2017-08-23

Using Markov Chains for Android Malware Detection

If you’re chatting with someone, and they tell you “aslkjeklvm,e,zk3l1” then they’re speaking gibberish. But how can you teach a computer to recognize gibberish, and more importantly, why bother? I’ve looked at a lot of Android malware, and I’ve noticed that many of them have gibberish strings either as literals in the code, as class names, in the signature, and so on. My hypothesis was that if you could quantify gibberishness, it would be a good feature in a machine learning model. I’ve tested this intuition, and in this post I’ll be sharing my results.

What is a Markov chain?

You could just read Wikipedia, but ain’t no one got time for that. Simply put, you show it lots of strings to train it. Once it’s trained, you can give it a string and it’ll tell you how much it looks like the strings it was trained on. This is called getting the probability of a string.

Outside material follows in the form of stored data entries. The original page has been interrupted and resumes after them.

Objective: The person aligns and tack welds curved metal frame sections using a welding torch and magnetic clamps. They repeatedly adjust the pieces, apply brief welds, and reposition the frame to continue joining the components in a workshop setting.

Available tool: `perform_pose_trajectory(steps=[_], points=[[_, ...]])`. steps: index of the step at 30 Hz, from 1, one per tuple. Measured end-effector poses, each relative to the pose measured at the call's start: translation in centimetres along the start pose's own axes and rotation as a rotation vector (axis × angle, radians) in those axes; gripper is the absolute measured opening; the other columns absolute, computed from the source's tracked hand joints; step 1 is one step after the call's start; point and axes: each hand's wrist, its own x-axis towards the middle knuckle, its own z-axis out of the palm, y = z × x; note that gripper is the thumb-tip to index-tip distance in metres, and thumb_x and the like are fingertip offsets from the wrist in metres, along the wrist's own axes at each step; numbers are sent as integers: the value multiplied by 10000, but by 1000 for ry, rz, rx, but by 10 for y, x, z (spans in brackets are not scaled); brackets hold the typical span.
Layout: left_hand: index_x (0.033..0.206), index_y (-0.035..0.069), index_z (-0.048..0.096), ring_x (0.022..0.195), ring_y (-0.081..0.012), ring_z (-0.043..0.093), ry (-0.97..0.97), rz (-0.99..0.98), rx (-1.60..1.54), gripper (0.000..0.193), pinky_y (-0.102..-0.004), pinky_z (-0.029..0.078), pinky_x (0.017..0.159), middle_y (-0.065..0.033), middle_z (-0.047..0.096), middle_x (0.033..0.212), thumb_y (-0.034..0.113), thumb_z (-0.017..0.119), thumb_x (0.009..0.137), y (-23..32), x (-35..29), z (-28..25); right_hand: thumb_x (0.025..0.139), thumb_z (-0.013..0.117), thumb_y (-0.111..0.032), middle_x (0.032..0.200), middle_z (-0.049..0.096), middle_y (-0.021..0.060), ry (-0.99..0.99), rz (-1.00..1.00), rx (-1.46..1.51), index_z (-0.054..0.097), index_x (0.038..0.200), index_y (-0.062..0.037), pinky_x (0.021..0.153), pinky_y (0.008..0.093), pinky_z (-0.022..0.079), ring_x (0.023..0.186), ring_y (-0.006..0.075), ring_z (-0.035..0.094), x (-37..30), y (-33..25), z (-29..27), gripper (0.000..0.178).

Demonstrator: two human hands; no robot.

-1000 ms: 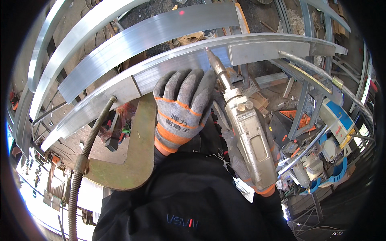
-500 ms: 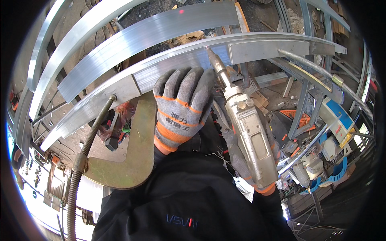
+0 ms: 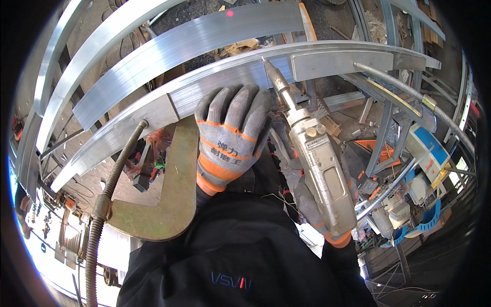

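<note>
My left hand (image 3: 230, 135), in a grey glove with orange bands, is closed over the near edge of a curved aluminium bar (image 3: 215, 82), its thumb hidden. In my right hand (image 3: 311, 202), gloved alike and mostly covered, rests a long, worn grey metal-bodied power tool (image 3: 322, 169). Its tapered nose points away from me, the tip against or just over the bar; I cannot tell which. Left of my left hand, a large C-clamp (image 3: 179, 189) with a threaded screw grips the bar. Another threaded clamp screw (image 3: 394, 82) meets a flat plate (image 3: 337, 66) on the right.
Beyond the bar lie more curved aluminium strips (image 3: 189, 43), with a red light dot on one. Metal framing (image 3: 388, 133) stands at the right. A blue-and-white box (image 3: 429, 148), an orange grid (image 3: 378, 148) and a blue basket (image 3: 429, 217) clutter the floor there.
The tool's rear body has swung slightly right and toward me with my right hand, while its tip has stayed nearly in place. My left hand has barely moved.
</note>
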Motion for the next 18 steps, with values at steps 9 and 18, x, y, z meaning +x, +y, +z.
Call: perform_pose_trajectory(steps=[9,18], points=[[1346,15,750,1325,-415,705,-87,208,-230,575,-588,554,1147,-191,736,1398,211,849,815,-8,-49,-30,1114,694,-475,1692,584,193,109,223,572,328,1824,-109,1119,465,631,1392,365,702,-1,13,0,878],[1440,-6,711,1370,-465,670,-85,70,-171,630,-590,532,1173,-210,715,1478,208,841,861,0,-89,-43,1105,715,-510,1703,573,200,95,334,1167,317,1828,-113,1131,478,628,1405,382,694,-55,58,-48,915]])
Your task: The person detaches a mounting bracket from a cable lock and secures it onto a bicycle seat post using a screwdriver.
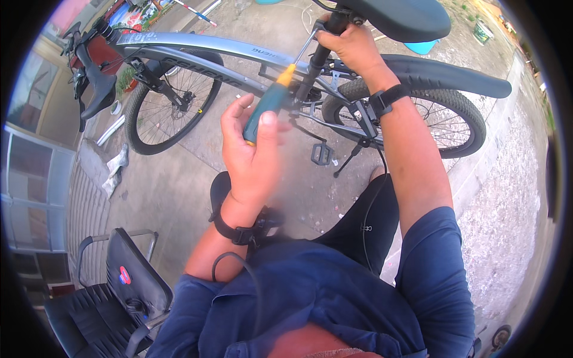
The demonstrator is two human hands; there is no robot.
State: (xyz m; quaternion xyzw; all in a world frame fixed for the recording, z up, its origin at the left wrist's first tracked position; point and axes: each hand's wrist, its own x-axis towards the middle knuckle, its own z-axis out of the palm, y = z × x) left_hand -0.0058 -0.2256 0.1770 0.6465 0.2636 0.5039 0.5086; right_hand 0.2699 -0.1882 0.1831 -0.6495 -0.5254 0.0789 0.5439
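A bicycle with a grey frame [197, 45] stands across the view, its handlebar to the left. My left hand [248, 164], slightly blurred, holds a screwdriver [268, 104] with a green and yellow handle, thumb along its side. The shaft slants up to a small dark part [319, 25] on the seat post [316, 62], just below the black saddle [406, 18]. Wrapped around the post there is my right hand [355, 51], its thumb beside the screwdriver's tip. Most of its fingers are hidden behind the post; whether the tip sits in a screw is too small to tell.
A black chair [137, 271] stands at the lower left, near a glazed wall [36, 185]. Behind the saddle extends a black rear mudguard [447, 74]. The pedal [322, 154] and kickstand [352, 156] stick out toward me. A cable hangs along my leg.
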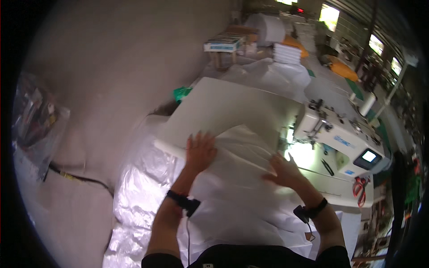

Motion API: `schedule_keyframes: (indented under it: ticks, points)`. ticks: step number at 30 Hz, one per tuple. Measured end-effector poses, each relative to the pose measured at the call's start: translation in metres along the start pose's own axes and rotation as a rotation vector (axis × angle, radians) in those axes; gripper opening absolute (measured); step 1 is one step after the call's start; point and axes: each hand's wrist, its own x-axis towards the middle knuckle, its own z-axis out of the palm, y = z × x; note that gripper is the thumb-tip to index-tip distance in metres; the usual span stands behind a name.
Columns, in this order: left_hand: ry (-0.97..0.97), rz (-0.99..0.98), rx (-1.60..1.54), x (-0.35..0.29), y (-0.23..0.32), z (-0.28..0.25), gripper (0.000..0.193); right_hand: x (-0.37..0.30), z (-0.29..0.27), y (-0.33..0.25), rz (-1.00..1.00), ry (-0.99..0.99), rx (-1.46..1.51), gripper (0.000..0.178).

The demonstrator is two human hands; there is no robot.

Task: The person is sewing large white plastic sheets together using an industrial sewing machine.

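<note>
A large sheet of white fabric (232,192) spreads from my body up onto the sewing table (241,102), its far corner lying on the tabletop. My left hand (201,152) rests with fingers spread at the left edge of the sheet, partly over the bare table. On the sheet's right side lies my right hand (286,172), fingers and thumb apart, just left of the lit needle area. Neither hand visibly grips anything. The white sewing machine (344,136) stands at the right, its lamp shining on the table beneath the needle. Both wrists carry black straps with small devices.
Red-handled scissors (359,190) and small dark snips (327,167) lie beside the machine. Shiny white sheeting (143,178) hangs at the left below the table edge. A white thread cone (367,105) stands behind the machine. Farther back are stacked white pieces (287,53) and a small wooden stand (225,47).
</note>
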Motion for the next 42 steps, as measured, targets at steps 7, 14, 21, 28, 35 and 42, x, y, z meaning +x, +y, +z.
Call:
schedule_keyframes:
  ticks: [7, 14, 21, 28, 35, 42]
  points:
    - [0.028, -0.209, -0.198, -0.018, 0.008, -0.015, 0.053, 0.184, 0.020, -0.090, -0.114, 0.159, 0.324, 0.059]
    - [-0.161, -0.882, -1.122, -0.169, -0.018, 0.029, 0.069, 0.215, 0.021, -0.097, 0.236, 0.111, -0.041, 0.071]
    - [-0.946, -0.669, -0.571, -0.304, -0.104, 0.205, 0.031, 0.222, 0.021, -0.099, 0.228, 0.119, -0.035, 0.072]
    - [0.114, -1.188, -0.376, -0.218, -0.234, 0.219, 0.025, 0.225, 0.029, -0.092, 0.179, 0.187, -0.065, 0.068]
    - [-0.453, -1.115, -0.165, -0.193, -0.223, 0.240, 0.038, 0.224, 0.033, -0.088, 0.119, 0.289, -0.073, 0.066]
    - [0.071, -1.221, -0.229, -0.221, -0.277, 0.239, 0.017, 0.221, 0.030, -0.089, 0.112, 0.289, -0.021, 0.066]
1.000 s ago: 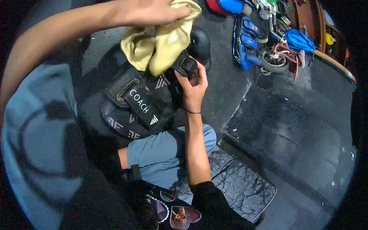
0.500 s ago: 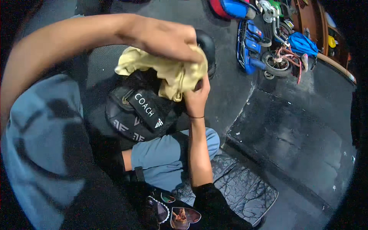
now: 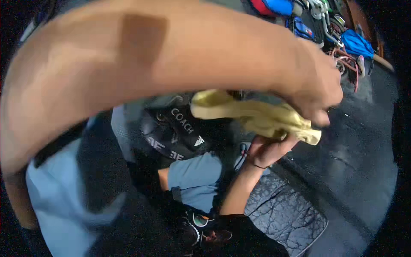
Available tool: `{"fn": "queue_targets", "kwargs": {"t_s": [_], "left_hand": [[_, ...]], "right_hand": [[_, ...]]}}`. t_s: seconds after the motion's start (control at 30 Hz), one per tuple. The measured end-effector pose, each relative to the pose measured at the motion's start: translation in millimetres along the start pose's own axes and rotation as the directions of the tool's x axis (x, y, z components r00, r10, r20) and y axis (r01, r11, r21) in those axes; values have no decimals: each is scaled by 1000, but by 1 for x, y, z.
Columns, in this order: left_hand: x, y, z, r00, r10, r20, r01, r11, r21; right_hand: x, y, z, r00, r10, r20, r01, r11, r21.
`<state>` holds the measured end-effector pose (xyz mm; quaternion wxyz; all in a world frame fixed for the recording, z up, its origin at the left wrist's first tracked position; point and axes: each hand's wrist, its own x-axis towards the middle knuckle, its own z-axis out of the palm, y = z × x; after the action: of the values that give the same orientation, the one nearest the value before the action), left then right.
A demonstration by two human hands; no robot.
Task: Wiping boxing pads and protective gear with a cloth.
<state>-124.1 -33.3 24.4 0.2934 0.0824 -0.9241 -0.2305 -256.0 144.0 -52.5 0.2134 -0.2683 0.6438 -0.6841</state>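
Observation:
A crumpled yellow cloth (image 3: 252, 113), its fabric kind unclear, stretches sideways in front of me between my hands. My right hand (image 3: 272, 150), palm up with a dark cord at the wrist, grips it from below, thumb over its edge. Reaching across the top of the view, my left arm hides much behind it. My left hand (image 3: 319, 83) is smeared by motion, its curled fingers closed on the cloth's right end from above. Below the cloth's left part, a black bag (image 3: 169, 137) with white printing lies by my bent leg in blue trousers (image 3: 195, 173).
A grey cushion or mat with a branch pattern (image 3: 284, 210) lies at my right. Farther off at the upper right are a pink child's bike (image 3: 351, 64), a blue cloth-like bundle (image 3: 357, 45) and a red-and-blue bag (image 3: 278, 6). The floor (image 3: 342, 162) is dark.
Both hands have moved right with the yellow cloth, which is now stretched longer sideways. My left arm appears larger and covers more of the view. The view has shifted slightly.

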Motion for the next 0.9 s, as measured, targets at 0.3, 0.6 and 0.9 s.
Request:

Markov chains are quite simple. The code I used is here: https://gist.github.com/CalebFenton/a129333dabc1cc346b0874407f92b568

It’s loosely based on Rob Neuhaus’s Gibberish Detector.

The Experiment

I’ve been trying to improve the model I use in the Judge Android malware detector. It would have been a lot easier to just create some Markov based features, throw them into the model, and roll with it. But I wanted to be scientific. Everyone thinks science is all fun and rainbows, but thats only in the highlight reel. The real bulk of science, the behind the scenes footage, is tedious and hard. In order to make a data-driven decision about which features worked best and if they helped at all, I took lots of notes of my experiment and preserved all the data. Hopefully, it’s helpful to others.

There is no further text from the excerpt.